Thirteen mobility measures (clinician- and patient-reported) were assessed before and after rehabilitation in 191 pwMS from 17 international centers (European and United States). Combined anchor- and distribution-based methods were used. A global rating of change scale, from patients' and therapists' perspective, served as external criteria when determining the area under the receiver operating characteristic curve (AUC), the minimally important change (MIC), and the smallest real change (SRC).

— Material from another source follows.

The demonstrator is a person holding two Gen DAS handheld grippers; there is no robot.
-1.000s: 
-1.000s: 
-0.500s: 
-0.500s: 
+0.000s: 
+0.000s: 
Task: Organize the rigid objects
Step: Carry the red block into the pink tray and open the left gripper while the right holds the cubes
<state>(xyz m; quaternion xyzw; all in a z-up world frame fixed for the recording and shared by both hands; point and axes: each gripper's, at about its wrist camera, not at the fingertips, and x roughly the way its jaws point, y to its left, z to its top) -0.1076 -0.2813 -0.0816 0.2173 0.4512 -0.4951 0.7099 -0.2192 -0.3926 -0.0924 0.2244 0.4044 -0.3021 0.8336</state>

Patients were stratified into 2 subgroups based on disability level (Expanded Disability Status Scale score ≤4 [n = 72], >4 [n = 119]).

RESULTS:

The Multiple Sclerosis Walking Scale-12, physical subscale of the Multiple Sclerosis Impact Scale-29 (especially for the mildly disabled pwMS), Rivermead Mobility Index, and 5-repetition sit-to-stand test (especially for the moderately to severely disabled pwMS) were the most sensitive measures in detecting improvements in mobility. Findings were determined once the AUC (95% confidence interval) was above 0.5, MIC was greater than SRC, and results were comparable from the patient and therapist perspective.

CONCLUSIONS:

Responsiveness, clinically meaningful improvement, and real changes of frequently used mobility measures were calculated, showing great heterogeneity, and were dependent on disability level in pwMS.